Practical Knowledge Through Real-World Experience | Generated by AI
Question: Is valuable knowledge in fields like quantitative trading or LLM training often discovered through real-world exploration and problem-solving during the journey, rather than through pre-defined questions, and do only experienced practitioners truly know practical tips such as random access in large batch sizes or accumulation steps, or using RunPod’s stop feature to save costs instead of Digital Ocean’s destroy and create snapshot method?
Answer:
Yes, you are fundamentally correct. The most valuable, actionable knowledge in complex technical domains like quantitative trading, LLM training, or any hands-on engineering field is rarely captured in neatly pre-defined questions or beginner tutorials. It emerges from the messy middle of the journey — when you hit unexpected difficulties, debug under real constraints, and iterate based on actual failures and constraints.

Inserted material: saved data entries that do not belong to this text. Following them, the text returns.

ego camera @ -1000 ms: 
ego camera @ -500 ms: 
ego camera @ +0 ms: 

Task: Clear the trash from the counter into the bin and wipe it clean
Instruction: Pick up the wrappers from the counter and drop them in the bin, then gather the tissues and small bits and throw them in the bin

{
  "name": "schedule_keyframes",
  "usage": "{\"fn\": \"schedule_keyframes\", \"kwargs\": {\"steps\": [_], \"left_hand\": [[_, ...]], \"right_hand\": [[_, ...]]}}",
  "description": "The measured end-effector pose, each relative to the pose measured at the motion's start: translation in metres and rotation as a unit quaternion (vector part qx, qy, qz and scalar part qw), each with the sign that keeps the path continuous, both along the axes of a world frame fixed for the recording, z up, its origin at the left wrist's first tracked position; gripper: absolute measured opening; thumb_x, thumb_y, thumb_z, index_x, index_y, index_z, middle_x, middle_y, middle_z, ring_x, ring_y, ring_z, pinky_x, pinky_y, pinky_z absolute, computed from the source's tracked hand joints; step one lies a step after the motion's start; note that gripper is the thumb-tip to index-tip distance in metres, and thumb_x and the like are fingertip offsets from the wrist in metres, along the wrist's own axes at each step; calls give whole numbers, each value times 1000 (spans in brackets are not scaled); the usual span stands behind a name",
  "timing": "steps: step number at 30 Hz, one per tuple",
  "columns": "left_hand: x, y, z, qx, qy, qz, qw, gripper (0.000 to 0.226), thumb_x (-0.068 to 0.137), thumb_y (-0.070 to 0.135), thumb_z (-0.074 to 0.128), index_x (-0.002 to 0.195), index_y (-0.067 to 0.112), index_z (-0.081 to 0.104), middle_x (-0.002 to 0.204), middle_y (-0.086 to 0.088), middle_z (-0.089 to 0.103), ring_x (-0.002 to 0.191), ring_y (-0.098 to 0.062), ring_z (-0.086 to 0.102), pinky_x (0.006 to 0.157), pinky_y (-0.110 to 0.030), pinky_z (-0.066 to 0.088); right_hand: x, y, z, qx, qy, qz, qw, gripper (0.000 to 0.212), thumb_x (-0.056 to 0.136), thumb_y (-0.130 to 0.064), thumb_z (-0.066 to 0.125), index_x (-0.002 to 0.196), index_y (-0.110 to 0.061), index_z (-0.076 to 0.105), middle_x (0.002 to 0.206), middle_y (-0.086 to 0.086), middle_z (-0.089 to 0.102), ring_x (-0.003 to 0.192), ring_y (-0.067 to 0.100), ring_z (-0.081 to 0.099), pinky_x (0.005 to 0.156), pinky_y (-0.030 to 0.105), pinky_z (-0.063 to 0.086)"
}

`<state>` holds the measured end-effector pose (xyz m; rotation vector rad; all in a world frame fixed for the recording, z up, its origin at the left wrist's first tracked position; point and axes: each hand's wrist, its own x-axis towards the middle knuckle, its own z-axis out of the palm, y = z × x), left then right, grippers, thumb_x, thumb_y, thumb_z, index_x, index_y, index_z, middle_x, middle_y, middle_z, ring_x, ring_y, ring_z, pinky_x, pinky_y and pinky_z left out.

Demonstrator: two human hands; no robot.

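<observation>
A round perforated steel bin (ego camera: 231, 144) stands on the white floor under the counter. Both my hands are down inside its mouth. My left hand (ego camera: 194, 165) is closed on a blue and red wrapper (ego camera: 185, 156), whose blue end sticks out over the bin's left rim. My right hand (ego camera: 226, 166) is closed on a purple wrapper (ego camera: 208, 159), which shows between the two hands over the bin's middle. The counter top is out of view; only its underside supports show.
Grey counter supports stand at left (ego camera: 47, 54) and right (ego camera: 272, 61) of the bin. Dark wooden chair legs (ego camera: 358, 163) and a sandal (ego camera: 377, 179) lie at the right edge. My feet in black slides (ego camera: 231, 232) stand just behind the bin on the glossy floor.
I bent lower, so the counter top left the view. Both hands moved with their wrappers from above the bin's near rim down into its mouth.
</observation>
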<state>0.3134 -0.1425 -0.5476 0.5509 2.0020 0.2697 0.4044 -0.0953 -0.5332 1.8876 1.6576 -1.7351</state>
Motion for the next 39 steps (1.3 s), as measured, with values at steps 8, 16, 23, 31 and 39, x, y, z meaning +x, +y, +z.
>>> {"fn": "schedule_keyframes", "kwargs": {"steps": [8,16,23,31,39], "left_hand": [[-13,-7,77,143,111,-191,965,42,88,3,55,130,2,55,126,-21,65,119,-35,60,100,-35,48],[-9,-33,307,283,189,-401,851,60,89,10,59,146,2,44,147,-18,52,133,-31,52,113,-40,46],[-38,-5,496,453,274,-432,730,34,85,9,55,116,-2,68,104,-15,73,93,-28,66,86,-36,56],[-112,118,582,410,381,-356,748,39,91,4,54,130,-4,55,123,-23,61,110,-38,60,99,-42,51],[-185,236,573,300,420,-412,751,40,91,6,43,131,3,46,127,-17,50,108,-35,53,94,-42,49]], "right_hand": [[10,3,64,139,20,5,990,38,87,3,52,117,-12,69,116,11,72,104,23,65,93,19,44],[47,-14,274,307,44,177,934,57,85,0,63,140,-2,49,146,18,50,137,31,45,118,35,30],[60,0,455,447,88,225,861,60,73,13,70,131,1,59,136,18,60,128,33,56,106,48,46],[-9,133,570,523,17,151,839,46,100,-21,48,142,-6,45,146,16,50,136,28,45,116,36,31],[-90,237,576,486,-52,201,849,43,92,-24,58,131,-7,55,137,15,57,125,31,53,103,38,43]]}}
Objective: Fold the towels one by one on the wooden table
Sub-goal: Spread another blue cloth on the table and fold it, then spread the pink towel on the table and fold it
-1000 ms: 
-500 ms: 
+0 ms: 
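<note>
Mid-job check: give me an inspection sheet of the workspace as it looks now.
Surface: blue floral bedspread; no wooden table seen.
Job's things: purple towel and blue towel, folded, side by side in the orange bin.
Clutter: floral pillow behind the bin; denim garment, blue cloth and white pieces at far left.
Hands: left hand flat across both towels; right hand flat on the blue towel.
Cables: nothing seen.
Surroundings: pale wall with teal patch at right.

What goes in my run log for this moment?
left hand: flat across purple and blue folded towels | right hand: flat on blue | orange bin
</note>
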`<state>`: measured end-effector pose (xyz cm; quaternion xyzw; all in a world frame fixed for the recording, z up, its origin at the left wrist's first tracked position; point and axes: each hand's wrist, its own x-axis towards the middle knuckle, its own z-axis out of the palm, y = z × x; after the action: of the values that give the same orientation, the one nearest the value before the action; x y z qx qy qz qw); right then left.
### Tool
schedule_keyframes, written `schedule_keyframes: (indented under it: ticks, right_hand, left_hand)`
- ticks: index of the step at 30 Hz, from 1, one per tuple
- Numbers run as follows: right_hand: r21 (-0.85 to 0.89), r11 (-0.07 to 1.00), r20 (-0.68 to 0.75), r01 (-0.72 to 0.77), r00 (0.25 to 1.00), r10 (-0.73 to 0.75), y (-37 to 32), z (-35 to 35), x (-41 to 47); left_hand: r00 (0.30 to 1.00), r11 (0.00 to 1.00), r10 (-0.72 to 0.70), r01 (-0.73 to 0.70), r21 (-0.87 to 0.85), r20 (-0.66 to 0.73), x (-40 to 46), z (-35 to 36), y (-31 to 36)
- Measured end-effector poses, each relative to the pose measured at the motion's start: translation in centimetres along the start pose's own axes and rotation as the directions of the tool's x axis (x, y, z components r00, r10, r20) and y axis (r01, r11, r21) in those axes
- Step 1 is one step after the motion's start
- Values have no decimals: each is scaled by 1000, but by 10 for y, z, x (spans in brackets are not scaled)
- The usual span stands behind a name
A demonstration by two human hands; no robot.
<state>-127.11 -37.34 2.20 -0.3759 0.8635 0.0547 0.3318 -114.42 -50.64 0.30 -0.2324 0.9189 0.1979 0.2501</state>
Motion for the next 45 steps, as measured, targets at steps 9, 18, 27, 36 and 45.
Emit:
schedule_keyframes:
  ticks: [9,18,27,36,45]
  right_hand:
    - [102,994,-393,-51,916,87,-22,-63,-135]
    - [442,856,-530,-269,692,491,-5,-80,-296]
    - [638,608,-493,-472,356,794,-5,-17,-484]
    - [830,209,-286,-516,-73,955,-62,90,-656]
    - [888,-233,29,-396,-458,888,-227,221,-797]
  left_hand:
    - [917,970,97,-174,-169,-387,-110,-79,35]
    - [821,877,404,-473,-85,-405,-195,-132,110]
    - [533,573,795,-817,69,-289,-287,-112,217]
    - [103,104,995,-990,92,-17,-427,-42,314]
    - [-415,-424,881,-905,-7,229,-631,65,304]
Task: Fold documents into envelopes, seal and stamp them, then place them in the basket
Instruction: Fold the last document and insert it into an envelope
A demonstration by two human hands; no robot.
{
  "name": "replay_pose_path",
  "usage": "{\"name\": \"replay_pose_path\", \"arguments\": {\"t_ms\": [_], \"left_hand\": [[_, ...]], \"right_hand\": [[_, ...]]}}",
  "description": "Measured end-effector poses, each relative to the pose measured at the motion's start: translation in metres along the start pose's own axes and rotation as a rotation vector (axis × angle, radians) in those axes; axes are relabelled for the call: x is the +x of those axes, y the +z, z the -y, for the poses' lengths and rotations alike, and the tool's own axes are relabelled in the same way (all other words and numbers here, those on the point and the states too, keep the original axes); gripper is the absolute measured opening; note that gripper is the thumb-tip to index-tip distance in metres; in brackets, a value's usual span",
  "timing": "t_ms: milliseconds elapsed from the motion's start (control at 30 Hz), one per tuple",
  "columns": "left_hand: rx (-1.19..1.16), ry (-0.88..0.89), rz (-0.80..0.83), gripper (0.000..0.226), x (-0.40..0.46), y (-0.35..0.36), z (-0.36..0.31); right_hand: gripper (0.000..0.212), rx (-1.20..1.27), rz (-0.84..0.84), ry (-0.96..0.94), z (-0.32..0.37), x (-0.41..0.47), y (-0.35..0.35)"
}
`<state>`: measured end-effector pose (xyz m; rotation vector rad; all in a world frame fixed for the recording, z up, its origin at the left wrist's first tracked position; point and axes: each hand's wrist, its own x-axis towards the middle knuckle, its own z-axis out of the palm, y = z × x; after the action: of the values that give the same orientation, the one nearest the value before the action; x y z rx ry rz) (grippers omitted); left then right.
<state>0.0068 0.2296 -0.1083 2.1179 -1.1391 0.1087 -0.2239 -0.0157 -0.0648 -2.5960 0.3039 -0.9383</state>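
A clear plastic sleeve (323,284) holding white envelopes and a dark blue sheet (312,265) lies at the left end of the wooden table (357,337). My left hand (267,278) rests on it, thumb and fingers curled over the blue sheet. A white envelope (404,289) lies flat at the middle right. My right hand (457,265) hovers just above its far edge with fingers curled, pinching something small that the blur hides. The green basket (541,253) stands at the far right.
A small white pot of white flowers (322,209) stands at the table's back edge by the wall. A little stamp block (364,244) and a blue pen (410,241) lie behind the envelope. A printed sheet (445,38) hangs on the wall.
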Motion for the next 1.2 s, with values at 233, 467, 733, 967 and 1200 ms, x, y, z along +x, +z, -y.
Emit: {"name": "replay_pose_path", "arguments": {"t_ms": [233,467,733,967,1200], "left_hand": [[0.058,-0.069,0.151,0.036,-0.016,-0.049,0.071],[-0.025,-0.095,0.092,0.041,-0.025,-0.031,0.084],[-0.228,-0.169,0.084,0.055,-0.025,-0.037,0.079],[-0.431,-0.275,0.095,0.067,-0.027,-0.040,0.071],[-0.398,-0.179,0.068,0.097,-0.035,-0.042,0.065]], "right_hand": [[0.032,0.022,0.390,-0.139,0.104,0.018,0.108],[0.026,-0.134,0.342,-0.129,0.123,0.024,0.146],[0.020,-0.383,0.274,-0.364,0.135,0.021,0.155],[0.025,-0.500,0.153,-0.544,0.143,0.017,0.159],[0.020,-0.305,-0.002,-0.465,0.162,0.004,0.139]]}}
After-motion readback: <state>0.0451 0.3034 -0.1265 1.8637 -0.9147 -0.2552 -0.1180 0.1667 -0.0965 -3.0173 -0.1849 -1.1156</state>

Why Pre-Thinking Often Leads to Delusions and Wasted Time
- Reality vs. Theory Gap: Thinking deeply in advance is useful for building mental models, but it frequently creates “delusions” because the real world introduces variables you couldn’t anticipate: hardware quirks, cost trade-offs, fleeting bugs in libraries, undocumented behaviors in distributed systems, or sudden changes in cloud provider policies.
- Experience-Dependent Insights: Many critical details only become obvious (or even imaginable) once you’re deep in the work. For example:
- In LLM training, concepts like “random access in large batch sizes” or efficient gradient accumulation strategies aren’t just theoretical math — they involve practical interactions with memory layout, CUDA kernels, data loader bottlenecks, mixed precision quirks, and how PyTorch/TensorFlow handle sharding across GPUs. Only someone who has scaled training runs (with real OOM errors, slow iterations, or exploding losses) discovers the subtle tips that save hours or dollars.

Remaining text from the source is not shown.